Alignment Systems (Edge Guiding): Ensure the facers run perfectly centered through the entire line to prevent misalignment.

 

Pre-heating Units: Often use infrared heaters or hot air blowers to warm the facers. This improves the adhesion of the liquid foam and helps control the foam rise.

 

3. Polyurethane Mixing & Pouring Station

This is the heart of the production line where the liquid foam is created.

 

High-Pressure Pouring Machine:

 

Metering Pumps: Extremely precise piston pumps that deliver the polyol and isocyanate at a high pressure and in an exact ratio (critical for consistent foam quality).

 

Mixer Head: A high-pressure impingement mixing head. The two liquid streams collide at high pressure inside the head, creating a homogenous mixture without mechanical stirring. The head is self-cleaning.

 

Pouring Trolley/Traversing System: The mixing head is mounted on a trolley that moves back-and-forth (traverses) across the width of the moving bottom facer. This ensures an even distribution of the liquid foam mixture across the entire panel width.

 

4. The Double-Belt Press (The Forming Tunnel)

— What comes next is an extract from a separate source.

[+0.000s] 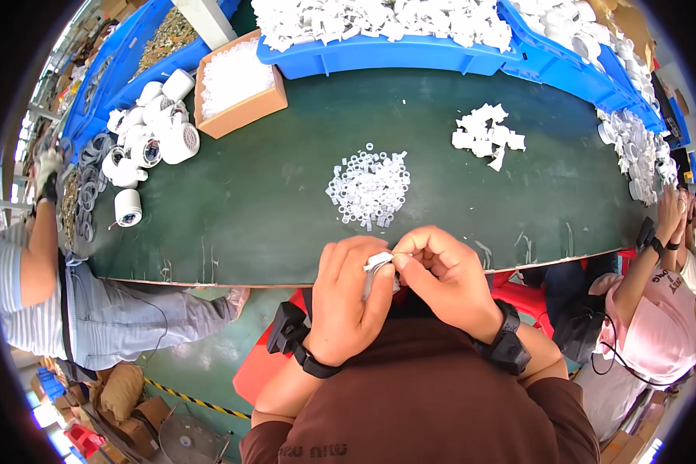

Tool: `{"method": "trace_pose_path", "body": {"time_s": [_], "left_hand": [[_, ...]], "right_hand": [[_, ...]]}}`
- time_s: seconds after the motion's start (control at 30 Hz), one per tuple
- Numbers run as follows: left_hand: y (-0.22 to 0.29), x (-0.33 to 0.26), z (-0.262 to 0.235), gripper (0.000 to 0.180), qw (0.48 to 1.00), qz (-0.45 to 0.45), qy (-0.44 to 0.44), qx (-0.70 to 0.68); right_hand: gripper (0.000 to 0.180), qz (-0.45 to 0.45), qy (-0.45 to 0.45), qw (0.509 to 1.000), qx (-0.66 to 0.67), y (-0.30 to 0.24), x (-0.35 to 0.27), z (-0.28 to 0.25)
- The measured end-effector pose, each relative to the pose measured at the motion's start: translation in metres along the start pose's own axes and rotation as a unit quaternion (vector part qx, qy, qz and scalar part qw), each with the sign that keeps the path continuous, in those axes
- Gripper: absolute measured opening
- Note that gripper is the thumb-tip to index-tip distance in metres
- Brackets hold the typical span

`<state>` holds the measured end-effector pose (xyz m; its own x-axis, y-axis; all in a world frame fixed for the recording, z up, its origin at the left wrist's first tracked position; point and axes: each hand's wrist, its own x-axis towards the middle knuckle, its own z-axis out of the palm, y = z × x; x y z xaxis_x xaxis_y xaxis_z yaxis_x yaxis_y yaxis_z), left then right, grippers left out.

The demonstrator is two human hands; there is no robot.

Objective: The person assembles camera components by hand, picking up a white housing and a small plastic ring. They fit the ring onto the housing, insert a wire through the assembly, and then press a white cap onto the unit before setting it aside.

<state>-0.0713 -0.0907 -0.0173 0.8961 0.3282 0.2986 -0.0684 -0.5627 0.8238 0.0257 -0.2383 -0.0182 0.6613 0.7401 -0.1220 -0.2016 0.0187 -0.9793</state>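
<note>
Just over the table's near edge, both my hands meet in front of my body. My left hand (349,298) is closed around a small white plastic part (377,261), whose top shows between thumb and fingers. The thumb and forefinger of my right hand (450,280) pinch together at the right side of that part. Whatever sits between those fingertips is too small to make out. Beyond my hands lies a pile of small translucent rings (369,188). Farther right is a loose heap of white plastic pieces (487,137) with irregular shapes.
Blue bins (394,56) full of white parts line the far side. A cardboard box (243,116) of clear pieces and several white cylindrical housings (151,131) stand left. Clear parts (638,155) are heaped right. Co-workers sit at left (35,271) and right (649,309).
</note>
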Motion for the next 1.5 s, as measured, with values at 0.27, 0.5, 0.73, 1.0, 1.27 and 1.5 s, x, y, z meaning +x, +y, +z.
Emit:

This is the most critical and expensive part of the line. It defines the panel's thickness and quality.

 

Synchronized Steel Belts: Two endless, precisely machined, and polished steel belts (top and bottom) form the upper and lower surfaces of the tunnel.

 

Platens: A series of heated plates above and below the belts provide the necessary temperature for the foam to rise and cure.

 

Height Adjustment System: The gap between the top and bottom belts is meticulously controlled to set the final thickness of the insulation board (e.g., from 20mm to 200mm).

 

Tensioning System: Maintains the steel belts flat and taut to ensure a panel with perfectly parallel surfaces.

 

Process: The bottom facer, with the liquid foam poured on it, enters the press. The top facer is laid on top, and the two steel belts contain the rising foam, shaping it into a panel with smooth, consistent surfaces and a controlled density.

 

5. Curing & Cooling Zone

Curing Section: The initial part of the double-belt press is heated (typically with hot oil or electricity) to catalyze the chemical reaction. The foam rises, gels, and cures as it travels through this section.

 

Cooling Section: The latter part of the line often includes a cooling zone (with water-cooled platens or air blowers) to solidify the foam and stabilize the panel before it is cut, preventing post-expansion.

 

6. Cutting & Trimming Station

Longitudinal Side Trimmer: As the continuous panel exits the double-belt press, rotating knives trim the edges to the final precise width and create a clean, straight side.

 

Cross-Cutting Saw: A high-speed saw (oscillating or circular) automatically cuts the continuous panel into pre-set lengths. The cutting is synchronized with the panel's movement for a square cut.

 

7. Stacking & Packaging

Panel Turner/Orienter: Flips the panels if needed for specific stacking patterns (e.g., to create a shiplap joint).

 

Automatic Stacker: Collects the cut panels and stacks them onto pallets in a pre-programmed sequence.

 

Stretch Wrapping Machine: Secures the stacked pallet with plastic film for storage and shipment.

 

Key Technical Considerations

Foam Density: Controlled by the pour quantity and the line speed. Common densities range from 30 kg/m³ to 45 kg/m³ for insulation boards.

 

Thermal Conductivity (Lambda Value): The primary quality metric. A well-run line produces foam with a low, consistent lambda value (e.g., 0.022 - 0.028 W/m·K).

 

Line Speed: Determines production capacity. Speeds can range from 4 to over 20 meters per minute, depending on panel thickness and formulation.

 

Fire Performance: The chemical formulation is critical to achieving fire ratings like Class B, or Class A according to various standards (e.g., EN 13501-1).

 

In summary, a Polyurethane Insulation Board Production Line is a complex integration of chemical processing, precision mechanical engineering, and automated control systems. It transforms liquid chemicals and roll facers into a high-performance, continuous composite material essential for energy-efficient construction.